I blame my parents for my love of reading, but I blame Scott Berg’s biography of Maxwell Perkins (Max Perkins: Editor of Genius) for my desire to become an editor. Fitzgerald! Hemingway! Thomas Wolfe! Encouraging one novelist to drink less and write more; massaging the ego of another; wrestling the wild imagination of a third into readable form. Was Perkins a collaborator? No. Cowriter? Absolutely not. But he was an invaluable “second eye,” trusted sounding board, and gentle critic. It sounded to me like my true calling. But in my time, editing for a publishing house wasn’t quite so simple.
A publisher once said to me, almost in passing, “We don’t pay you to edit.” The real message was: “Editing is not crucial. If you’re an editor, what matters is acquiring.” After I’d left in-house editing and was being courted by an agency, the owner/agent said to me, “Remember, you can’t sit in your office and edit.” In other words, “If you’re an agent, what matters is selling.” One thing these comments imply is that editing is no longer the editor’s main function; editing is done on your own time. But that has been true since I went into the business 28 years ago.

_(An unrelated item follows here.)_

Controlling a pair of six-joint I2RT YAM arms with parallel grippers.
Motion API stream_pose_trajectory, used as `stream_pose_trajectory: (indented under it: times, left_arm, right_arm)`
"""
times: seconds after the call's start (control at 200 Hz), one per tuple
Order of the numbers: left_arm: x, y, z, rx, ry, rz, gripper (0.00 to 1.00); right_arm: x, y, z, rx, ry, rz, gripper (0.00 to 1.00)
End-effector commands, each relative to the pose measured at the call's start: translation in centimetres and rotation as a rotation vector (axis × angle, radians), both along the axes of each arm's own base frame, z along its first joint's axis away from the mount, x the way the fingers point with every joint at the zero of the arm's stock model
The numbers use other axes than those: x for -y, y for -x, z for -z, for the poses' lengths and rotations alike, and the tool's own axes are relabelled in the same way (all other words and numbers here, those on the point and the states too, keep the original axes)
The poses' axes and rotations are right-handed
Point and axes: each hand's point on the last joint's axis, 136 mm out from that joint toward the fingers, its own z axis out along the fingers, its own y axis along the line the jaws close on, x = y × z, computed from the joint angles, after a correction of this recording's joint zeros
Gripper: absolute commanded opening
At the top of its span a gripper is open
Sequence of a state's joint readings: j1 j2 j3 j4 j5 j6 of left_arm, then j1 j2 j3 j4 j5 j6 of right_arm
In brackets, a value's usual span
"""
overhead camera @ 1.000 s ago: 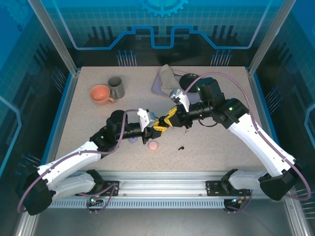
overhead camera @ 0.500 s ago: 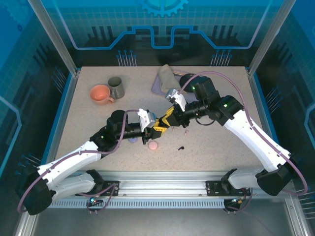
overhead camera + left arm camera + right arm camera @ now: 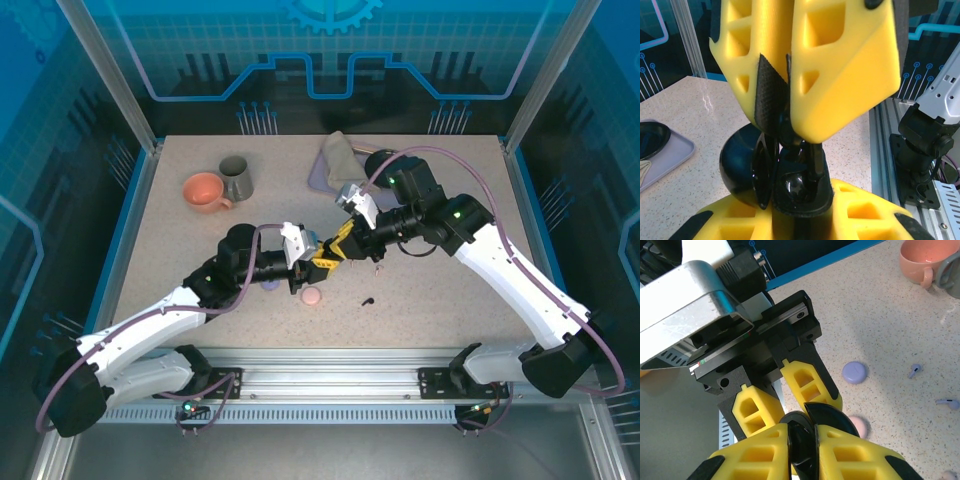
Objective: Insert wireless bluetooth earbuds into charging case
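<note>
Above the table's middle my left gripper (image 3: 316,259) is shut on an open black charging case (image 3: 800,192), its round lid (image 3: 740,170) swung out to the left. My right gripper (image 3: 339,246) comes in from the other side and is shut on a black earbud (image 3: 790,132) that reaches down into the case base, where a glossy black bud (image 3: 796,187) sits. In the right wrist view the black piece (image 3: 805,450) shows between my right gripper (image 3: 804,452) fingers. Another black earbud (image 3: 368,299) lies on the table.
A pink case (image 3: 312,296) and a lilac case (image 3: 854,372) lie under the grippers, with two lilac buds (image 3: 914,371) nearby. At the back stand a pink cup (image 3: 205,191), a grey mug (image 3: 236,177), and a lilac tray (image 3: 322,180) with a cloth (image 3: 340,155).
The right arm's wrist has shifted slightly toward the back left. Both grippers stay together at the case, and their grips have not changed.
</note>
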State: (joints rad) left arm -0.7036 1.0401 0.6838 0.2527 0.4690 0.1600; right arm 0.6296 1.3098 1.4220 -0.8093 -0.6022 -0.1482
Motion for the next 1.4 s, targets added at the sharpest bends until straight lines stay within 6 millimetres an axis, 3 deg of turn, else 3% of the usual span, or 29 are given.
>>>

As a freelance editor, these models no longer apply to my work. I no longer have to jump on every promising submission overnight. I no longer need to be looking over my shoulder, hoping for the approval of the marketing, publicity, and sales departments. I no longer have to determine the worth of any particular project a year before publication (and we know how often publishers get that right!). The burden on the freelance editor consists solely of helping the author write his or her best possible book.
I’d been through a lot of upheavals in the business, and one of the more insidious, but telling, things I’d seen happen as publishers cut back on staff was the expansion of the role of editors. Need a copywriter? No, we’ll get the editor to write the flap copy. Is the art department understaffed and overloaded? No problem, the editor will come into the art meeting cheerfully armed with ideas.
Need a blurb for the book to get the sales department excited? The editor, in consultation with her magic Rolodex, will get just the right quote from just the right author (whom she’s never met, but for whom she somehow has a home address). It’s a snap. Oh, and bring some publicity and marketing ideas to the launch meeting, too, while you’re at it. And that’s what editors get paid for. It’s fun, but it’s not editing. Working with the authors—which most editors love to do—has become something the editor must do “on the side.” Unless you’re an independent editor.
When I left publishing, I joined a group of four other editors; we call ourselves 5E. We put out a newsletter three or four times a year in which we muse about the business. We meet and discuss what we’re working on. We appear together at conferences. In short, we’ve established the one thing the independent editor might miss on the “outside”: a community of colleagues. We work for writers, agents, and publishers, at all stages of the publication process. Our only goal is to help each project reach its maximum potential.
In this changing landscape, as publishers look more and more at their bottom lines and continue cutting back on in-house staff, I can envision a model in which the in-house editor is the jack-of-all-trades that the publisher requires, while still editing select projects. For other projects, the in-house editor might need to work with a trusted freelance editor to help move things along. But publishers have to acknowledge what every editor—in-house or freelance—knows: editing is crucial and can make the difference between the success or failure of a book.
The Center for Fiction’s Max Perkins Award, given each year to an editor of note, describes Perkins’s dedication to his calling in this way: “The recognizing, the encouraging, the guiding of talent—that, in his opinion, was a sacred task worth any amount of effort, of risk, of time expended.”